EXERCISE REQUIREMENTS: The required output is the line that contains "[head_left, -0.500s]" through the last line of the data, retyped verbatim and with nothing added.

GIVEN MATERIAL:
════════════════════
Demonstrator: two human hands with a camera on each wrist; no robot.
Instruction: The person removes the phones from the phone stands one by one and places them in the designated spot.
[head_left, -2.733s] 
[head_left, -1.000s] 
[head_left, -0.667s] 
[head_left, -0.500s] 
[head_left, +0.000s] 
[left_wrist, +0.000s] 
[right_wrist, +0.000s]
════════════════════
SOLUTION FOR THIS EXERCISE:
[head_left, -0.500s] 
[head_left, +0.000s] 
[left_wrist, +0.000s] 
[right_wrist, +0.000s]

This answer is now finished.